The comparisons included in this analysis were: (a) within accessions, 2 versus 7 DPA, 7 versus 10 DPA and 20 versus 25 DPA (TM-1 only); and (b) between accessions, 2, 7, 10, 20 and 25 DPA. Statistically significant differentially expressed genes were binned into up- and down-regulated classes based on an estimated expression level under the SAS model. This produced 20 lists of up- and down-regulated genes both within an individual accession and between accessions across developmental time. We retrieved GO annotations as assigned to the unigenes in the microarray probe data set and used Fisher's exact test as implemented by Blast2GO to check for enriched GO categories when the tests sets were compared to the total query [86]. GO terms were only included if they were significantly enriched after correcting for the false discovery rate, at a q-value ≤ 0.05. The lists, associated GO categories and probe annotations are reported in Additional File 2: Table S2.

Medoids clustering

For all genes diagnosed as differentially expressed between wild and domesticated G. hirsutum, estimates of their expression intensities according to the SAS model described above were recovered using lsmeans. These values were standardized on a global basis to remove magnitude, from which we calculated a simple Euclidean distance matrix for each pairwise gene comparison. In order to determine the optimal number of clusters in the data, we explored the fit of varying numbers of PAM clusters from 1 to 15 and calculated k, the silhouette width, for each n number of clusters versus n+1 [23]. We used these standardized distances and the gap statistic to PAM cluster wild and domesticated values separately. A gene expression pattern transition matrix was created by tabulating the expression state (PAM cluster) in the wild fibre versus the domesticated fibre data set.

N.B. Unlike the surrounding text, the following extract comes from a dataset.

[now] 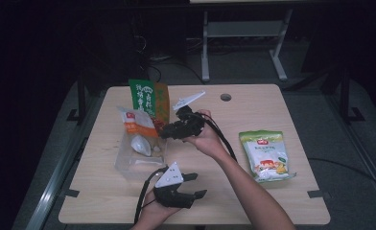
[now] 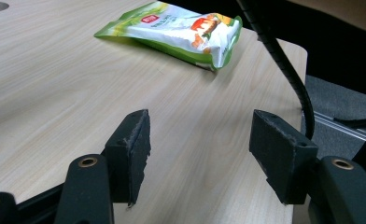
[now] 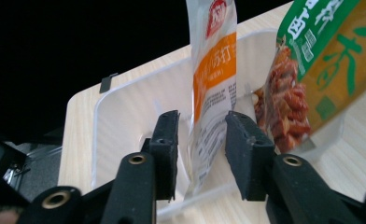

The resulting gene clusters are tabulated in Additional File 3: Table S3, which will be explained below.

GO annotations were assigned to genes in each PAM cluster and the annotations in each group were statistically analysed for up- and down-regulated GO classes. This analysis implemented the statistical test of GO class abundance described above, using a significance threshold with a q-value ≤ 0.05 [85]. This test was automated using a custom script. The results are tabulated in Additional File 4: Table S4.